Scientific classification
- Kingdom: Animalia
- Phylum: Chordata
- Class: Actinopterygii
- Order: Siluriformes
- Family: Loricariidae
- Subfamily: Rhinelepinae
- Genus: Pseudorinelepis Bleeker, 1862
- Species: P. genibarbis
- Binomial name: Pseudorinelepis genibarbis (Valenciennes, 1840)
- Synonyms: Genus Canthopomus C. H. Eigenmann, 1910 ; Canthopomus C. H. Eigenmann & Allen, 1942 ; Monistiancistrus Fowler, 1940 ; Species Rinelepis genibarbis Valenciennes, 1840 ; Rhinelepis agassizii Steindachner, 1877 ; Pseudorinelepis agassizii (Steindachner 1877) ; Plecostomus pellegrini Regan, 1904 ; Pseudorinelepis pellegrini (Regan, 1904) ; Monistiancistrus carachama Fowler, 1940: ;

= Pseudorinelepis =

- Authority: (Valenciennes, 1840)
- Conservation status: LC
- Synonyms: Genus Species
- Parent authority: Bleeker, 1862

Genus of fishes

Pseudorinelepis is a monospecific genus of freshwater ray-finned fish belonging to the family Loricariidae, the armoured suckermouth catfishes, and the subfamily Rhinelepinae. The only species in this genus is Pseudorinelepis genibarbis, the pine-cone pleco. This catfish is found in the Amazon basin of Brazil, Ecuador and Peru.

==Taxonomy==
Pseudorinelepis was first proposed as a genus in 1862 by the Dutch ichthyologist, herpetologist and physician Pieter Bleeker, with Rinelepis genibarbis designated as its type species. R. genibarbis was first formally described in 1840 by Achille Valenciennes, with its type locality thought to be Brazil.

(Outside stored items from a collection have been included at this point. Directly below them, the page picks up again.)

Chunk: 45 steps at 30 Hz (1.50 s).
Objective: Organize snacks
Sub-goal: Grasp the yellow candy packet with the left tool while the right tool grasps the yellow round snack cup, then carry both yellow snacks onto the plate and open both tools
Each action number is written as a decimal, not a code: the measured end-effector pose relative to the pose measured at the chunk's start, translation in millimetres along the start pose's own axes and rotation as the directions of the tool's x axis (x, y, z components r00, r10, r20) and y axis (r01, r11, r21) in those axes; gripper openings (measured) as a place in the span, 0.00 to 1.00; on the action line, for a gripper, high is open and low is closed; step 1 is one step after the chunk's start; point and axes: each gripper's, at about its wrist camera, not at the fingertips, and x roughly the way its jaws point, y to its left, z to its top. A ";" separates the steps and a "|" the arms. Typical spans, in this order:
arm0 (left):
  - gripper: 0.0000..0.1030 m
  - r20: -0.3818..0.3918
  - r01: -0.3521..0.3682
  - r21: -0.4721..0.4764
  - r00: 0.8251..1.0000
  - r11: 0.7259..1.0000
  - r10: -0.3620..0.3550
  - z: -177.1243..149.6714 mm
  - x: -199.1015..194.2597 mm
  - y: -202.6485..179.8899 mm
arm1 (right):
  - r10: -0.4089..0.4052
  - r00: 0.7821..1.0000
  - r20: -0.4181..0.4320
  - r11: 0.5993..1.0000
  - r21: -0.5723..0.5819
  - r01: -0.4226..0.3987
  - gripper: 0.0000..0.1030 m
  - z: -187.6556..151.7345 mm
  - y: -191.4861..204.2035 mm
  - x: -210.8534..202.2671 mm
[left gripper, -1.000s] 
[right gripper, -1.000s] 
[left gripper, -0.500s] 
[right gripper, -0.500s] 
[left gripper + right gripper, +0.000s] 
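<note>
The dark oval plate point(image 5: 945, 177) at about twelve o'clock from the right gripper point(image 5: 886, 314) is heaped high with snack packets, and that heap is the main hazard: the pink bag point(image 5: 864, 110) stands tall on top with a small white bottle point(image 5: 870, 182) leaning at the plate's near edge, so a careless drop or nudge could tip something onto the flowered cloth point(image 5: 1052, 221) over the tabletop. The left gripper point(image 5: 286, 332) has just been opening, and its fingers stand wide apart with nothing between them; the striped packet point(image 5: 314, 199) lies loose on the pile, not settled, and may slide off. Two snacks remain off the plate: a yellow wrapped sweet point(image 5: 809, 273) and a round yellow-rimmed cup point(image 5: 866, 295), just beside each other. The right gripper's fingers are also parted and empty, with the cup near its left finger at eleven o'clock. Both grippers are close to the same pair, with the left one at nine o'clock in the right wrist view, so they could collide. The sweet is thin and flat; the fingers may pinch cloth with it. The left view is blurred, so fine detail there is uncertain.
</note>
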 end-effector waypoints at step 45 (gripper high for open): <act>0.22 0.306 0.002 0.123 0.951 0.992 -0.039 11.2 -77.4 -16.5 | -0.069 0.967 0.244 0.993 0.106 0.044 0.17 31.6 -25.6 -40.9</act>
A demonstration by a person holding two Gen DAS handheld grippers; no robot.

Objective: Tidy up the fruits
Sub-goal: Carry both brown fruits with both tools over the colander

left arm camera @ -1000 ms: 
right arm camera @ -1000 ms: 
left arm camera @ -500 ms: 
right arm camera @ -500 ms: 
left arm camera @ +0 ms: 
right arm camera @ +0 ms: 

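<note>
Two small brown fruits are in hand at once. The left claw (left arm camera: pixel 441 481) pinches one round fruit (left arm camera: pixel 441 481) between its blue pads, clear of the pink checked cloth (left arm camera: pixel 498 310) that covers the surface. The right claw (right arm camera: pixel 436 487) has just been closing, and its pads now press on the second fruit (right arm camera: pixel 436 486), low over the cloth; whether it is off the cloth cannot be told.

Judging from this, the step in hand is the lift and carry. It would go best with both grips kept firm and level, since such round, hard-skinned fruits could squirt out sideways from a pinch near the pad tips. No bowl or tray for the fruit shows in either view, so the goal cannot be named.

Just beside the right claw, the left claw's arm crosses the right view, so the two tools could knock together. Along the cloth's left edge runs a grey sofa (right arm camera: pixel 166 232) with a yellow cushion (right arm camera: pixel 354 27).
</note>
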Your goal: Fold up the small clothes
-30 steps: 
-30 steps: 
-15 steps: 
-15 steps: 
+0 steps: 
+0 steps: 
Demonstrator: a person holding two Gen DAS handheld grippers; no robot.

Pseudorinelepis is one of three genera contained in the subfamily Rhinelepinae, formerly regarded as a tribe in the subfamily Hypostominae, of the family Loricariidae in the suborder Loricarioidei in the Siluriformes, the catfish order.

Canthopomus and Monistiancistrus are synonyms of the genus Pseudorinelepis. Previously, Pseudorinelepis was a genus of four species, but now the other three species are synonymous with P. genibarbis.

==Appearance and anatomy==
P. genibarbis is large and bulky and reaches a length of 35.6 cm SL. The armor plates along the side of the fish are thick, are keeled, and encase the whole body. The adipose fin is not present. Like other members of Rhinelepini, they do not have the omega iris that is typical in most species of Loricariids. In Iquitos, Peru, it is known as carachama sin costilla, which actually means "Loricariid without ribs"; this refers to the trait that it shares with other Rhinelepini catfish that do not have ribs past the sixth vertebra.

This species is highly variable in coloration. P. genibarbis may be completely dark brown to black, mottled with tan to dark brown background and black streaks, or light tan with large, sparse spots located at base of lateral plates, fin membranes, and abdomen.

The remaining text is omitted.